Notably, perceptions of harm for the psychedelic LSD “experienced the largest decline over the period for more frequent use (-14 percent) and less frequent use (-20 percent),” it said. “For cigarettes, heroin, LSD, and cocaine, diminishing perceptions of harm were slightly more pronounced among youth and young adults.”

“The changing perceptions of harm associated with LSD illustrate the pattern,” the report continued. “For trying LSD once or twice, overall perception of harm decreased -20 percent. By age group, perception of harm declined by 19 percent among adults aged 26+, 23 percent among youth aged 12-17, and by 31 percent among young adults aged 18-25.”

For marijuana, risk perceptions for monthly and weekly use both decreased by 30 percent from 2015 to 2023.

“Perceptions of harm associated with substance use have been steadily softening for many years. This softening is apparent across most substances and age groups,” Carnevale Associates said. “Since perceived risk of harm is often considered a leading indicator of substance use trends, policymakers and practitioners should continue to monitor substance use trends closely.”

While it is the case that risk perception is often associated with usage trends, it should be noted that, for cannabis at least, that hasn’t always borne out in the data.

Despite prohibitionist warnings about lower perceptions of harm potentially leading more underage people to use marijuana, multiple national surveys have found that, even as that sense of concern about health impacts has declined, rates of cannabis use have been stable, or even declined, among teens—including in states that have enacted legalization.

To advocates, that isn’t an especially surprising finding, as supporters of legalization have long argued that establishing a regulatory framework for marijuana sales where there are safeguards in place (e.g. age restrictions and ID checks at licensed retailers) would mitigate youth access.

A study published in the journal Pediatric Reports in October revealed a “significant decrease” in youth marijuana use from 2011 to 2021—a period in which more than a dozen states legalized marijuana for adults—detailing lower rates of both lifetime and past-month use by high-school students nationwide.

In Washington State—the second state in the country to launch an adult-use marijuana market—data from a recent survey of adolescent and teenage students found that perceived ease of access to cannabis among underage students has generally dropped since the state enacted legalization for adults in 2012. That survey also showed overall declines in both lifetime and past-30-day marijuana use since legalization, with striking drops in recent years that held steady through 2023.

A separate 2018 survey, however, did suggest that fewer teens perceived occasional or frequent cannabis use to be harmful, even though underage use rates had not increased.
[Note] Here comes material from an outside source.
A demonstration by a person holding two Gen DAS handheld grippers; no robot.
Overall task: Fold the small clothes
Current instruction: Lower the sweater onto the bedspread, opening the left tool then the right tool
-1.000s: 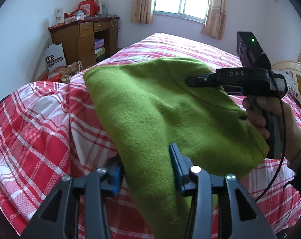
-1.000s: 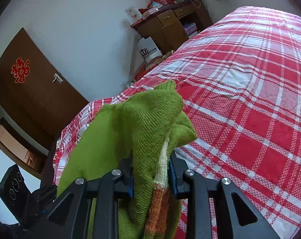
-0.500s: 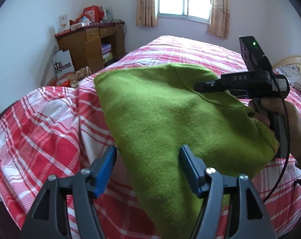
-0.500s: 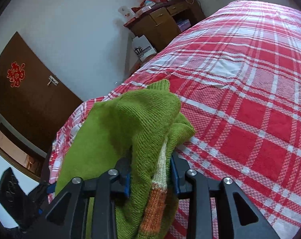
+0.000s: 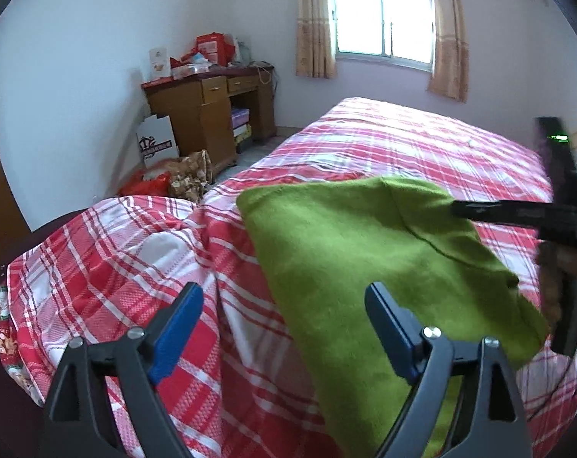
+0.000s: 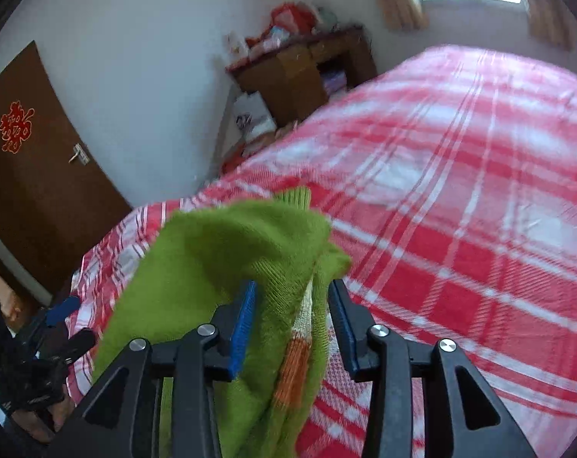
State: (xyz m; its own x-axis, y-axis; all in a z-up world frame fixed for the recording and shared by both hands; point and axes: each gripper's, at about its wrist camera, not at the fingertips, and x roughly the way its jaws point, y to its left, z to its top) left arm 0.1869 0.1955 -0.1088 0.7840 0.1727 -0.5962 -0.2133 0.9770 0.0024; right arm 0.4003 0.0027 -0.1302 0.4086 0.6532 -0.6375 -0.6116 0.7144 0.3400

Data from CDC’s 2023 Youth Risk Behavior Survey, meanwhile, was released earlier this year. The updated numbers show a continued decline in the proportion of high-school students reporting past-month marijuana use over the past decade.

Another federal report published this summer concluded that cannabis consumption among minors—defined as people 12 to 20 years of age—fell slightly between 2022 and 2023.

Separately, a research letter published by the Journal of the American Medical Association (JAMA) in April said there’s no evidence that states’ adoption of laws to legalize and regulate marijuana for adults have led to an increase in youth use of cannabis.

Another JAMA-published study earlier that month that similarly found that neither legalization nor the opening of retail stores led to increases in youth cannabis use.

A separate study late last year also found that Canadian high-school students reported it was more difficult to access marijuana since the government legalized the drug nationwide in 2019. The prevalence of current cannabis use also fell during the study period, from 12.7 percent in 2018–19 to 7.5 percent in 2020–21, even as retail sales of marijuana expanded across the country.

In December, meanwhile, a U.S. health official said that teen marijuana use has not increased “even as state legalization has proliferated across the country.”

“There have been no substantial increases at all,” said Marsha Lopez, chief of the National Institute on Drug Abuse’s (NIDA) epidemiological research branch. “In fact, they have not reported an increase in perceived availability either, which is kind of interesting.”

Another earlier analysis from CDC found that rates of current and lifetime cannabis use among high school students have continued to drop amid the legalization movement.

A study of high school students in Massachusetts that was published last November found that youth in that state were no more likely to use marijuana after legalization, though more students perceived their parents as cannabis consumers after the policy change.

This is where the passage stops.